Matos Azocar, is a former Venezuelan finance minister who served in the
national legislature, as did her father.

Judge Bernard Friedman allowed de Saad to remain free on $1-million bond
while he considers a previous motion for acquittal on grounds of
insufficient evidence and illegal entrapment. Prosecutors had asked that
she be jailed immediately.

Salima and Izurieta were taken back to the federal Metropolitan Detention
Center, where they have been held without bail since their arrest in May
1998. Assistant U.S. Attys. Duane R. Lyons, Robert E. Dugdale and Diana L.
Pauli, who prosecuted the case, expressed satisfaction with the jury's
verdict convicting Salima on 23 criminal counts and Izurieta and de Saad on
11 each.

Lyons, the lead prosecutor, said in response to a question that he is
"concerned" that the trial judge is still considering de Saad's motion for
an acquittal. "We see no reason to disregard the jury's verdict,"

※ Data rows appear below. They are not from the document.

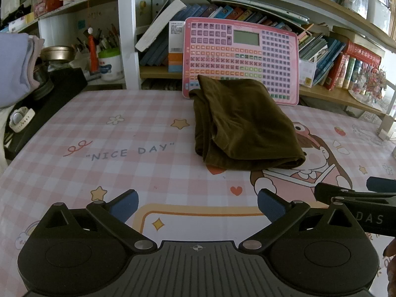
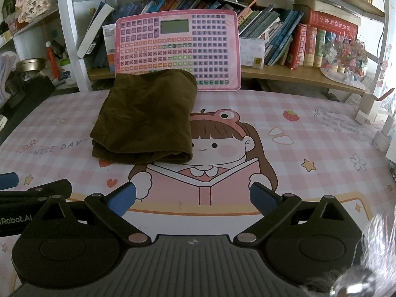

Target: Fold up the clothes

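folded brown garment [image 2: 144, 116]: 1 | pink button board [image 2: 178, 49]: 1 | hand-held gripper: 2, left [image 1: 196, 204], right [image 2: 193, 198] | desk [image 2: 309, 136]: 1

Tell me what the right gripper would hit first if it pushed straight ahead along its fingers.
The right gripper, open and empty, points over bare mat. The folded brown garment lies left of its line. It would probably first meet the pink keyboard board, though depth is unclear.

Pink keypad board [image 2: 178, 49] leans against bookshelf [image 2: 297, 74]; checked cartoon tablecloth [image 2: 309, 128]; perhaps pens behind.
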Motion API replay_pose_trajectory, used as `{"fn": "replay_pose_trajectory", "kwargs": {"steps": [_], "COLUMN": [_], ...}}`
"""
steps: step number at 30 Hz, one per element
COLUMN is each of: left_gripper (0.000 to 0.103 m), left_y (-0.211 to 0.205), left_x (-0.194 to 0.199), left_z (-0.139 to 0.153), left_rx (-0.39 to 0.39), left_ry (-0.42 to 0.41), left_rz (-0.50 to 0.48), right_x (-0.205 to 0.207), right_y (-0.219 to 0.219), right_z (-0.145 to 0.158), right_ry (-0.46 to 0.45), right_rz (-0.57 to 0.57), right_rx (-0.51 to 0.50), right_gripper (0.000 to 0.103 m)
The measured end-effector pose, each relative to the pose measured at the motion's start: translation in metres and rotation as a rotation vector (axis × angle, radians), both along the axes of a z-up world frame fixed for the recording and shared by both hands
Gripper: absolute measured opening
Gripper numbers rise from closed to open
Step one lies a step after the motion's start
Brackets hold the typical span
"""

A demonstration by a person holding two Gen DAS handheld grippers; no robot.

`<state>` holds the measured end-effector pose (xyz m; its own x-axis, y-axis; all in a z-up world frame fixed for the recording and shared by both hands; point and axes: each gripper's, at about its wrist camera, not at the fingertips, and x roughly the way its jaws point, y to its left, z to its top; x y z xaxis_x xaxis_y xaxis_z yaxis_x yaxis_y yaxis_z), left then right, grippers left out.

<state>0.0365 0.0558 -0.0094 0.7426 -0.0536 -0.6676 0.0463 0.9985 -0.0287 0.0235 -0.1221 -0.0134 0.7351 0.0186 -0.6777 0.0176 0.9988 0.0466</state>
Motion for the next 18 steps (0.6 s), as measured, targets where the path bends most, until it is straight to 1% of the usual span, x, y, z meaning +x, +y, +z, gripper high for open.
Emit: {"fn": "replay_pose_trajectory", "kwargs": {"steps": [18], "left_gripper": [0.103], "left_y": [0.0005], "left_x": [0.0002], "left_z": [-0.0008], "left_rx": [-0.001], "left_ry": [0.006], "left_rz": [0.001], "right_x": [-0.0003], "right_y": [0.0000], "right_z": [0.0004], "right_ry": [0.006], "right_rz": [-0.002], "right_rx": [-0.002], "right_gripper": [0.099]}}
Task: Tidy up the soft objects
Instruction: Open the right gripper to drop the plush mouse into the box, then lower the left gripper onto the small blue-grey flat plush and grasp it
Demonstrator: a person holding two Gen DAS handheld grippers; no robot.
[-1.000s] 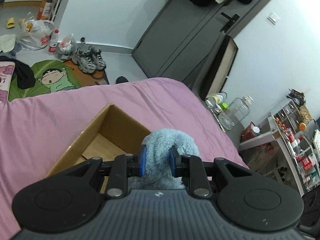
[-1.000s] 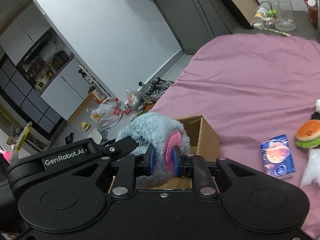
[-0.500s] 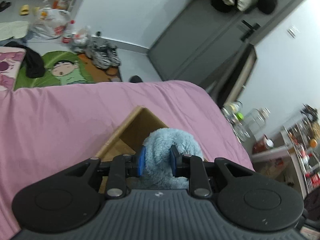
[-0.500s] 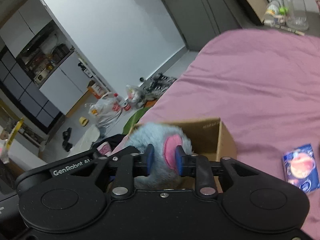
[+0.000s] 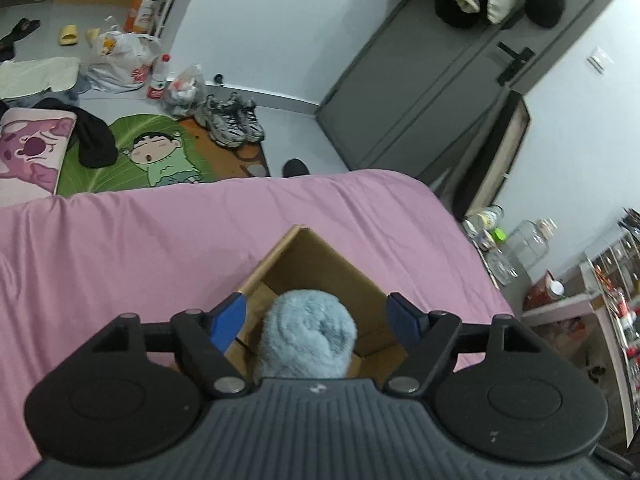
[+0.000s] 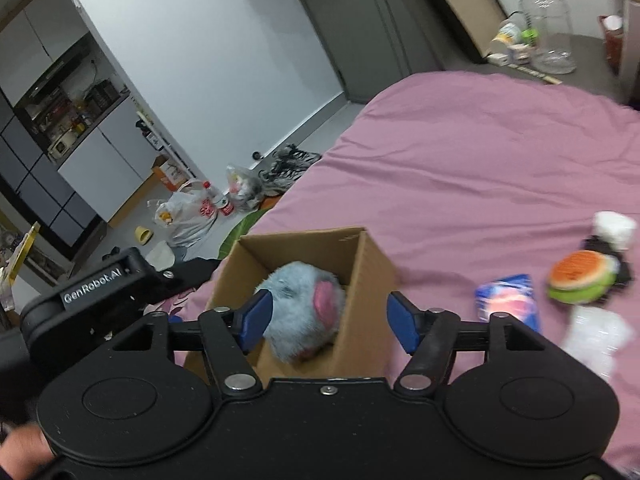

Lyons said. Friedman promised to issue a written ruling soon.

The three defendants are scheduled to be sentenced in April. Under federal
sentencing guidelines, Salima faces a term of about 10 years in prison, and
de Saad and Izurieta could each receive terms of eight to 10 years.

After her conviction, an angry de Saad complained to a reporter of being
deceived by Salima as well as the undercover agents.

In secretly recorded video and audio tapes played for the jury, Salima told
the undercover agents that de Saad and Izurieta knew that the money came
from illicit sources, though she cautioned the agents not to specifically
mention drug money when talking to the pair.

Izurieta's lawyer, William S. Harris, told the jury that Salima's remarks
incriminating his client were "a lot of malarkey," and de Saad's attorney,
Joseph C. Beeler, said Salima was given to wild statements that "cannot be
trusted." They also accused the government's undercover operative, Fred
Mendoza, of dropping only vague, unintelligible hints that the money
belonged to Colombian drug dealers, a claim denied by prosecutors.

Last month, an associate of Salima, Jose Perez, pleaded guilty to a
conspiracy count in a deal with prosecutors on the eve of trial. He was
sentenced to time already served and was allowed to return to Venezuela.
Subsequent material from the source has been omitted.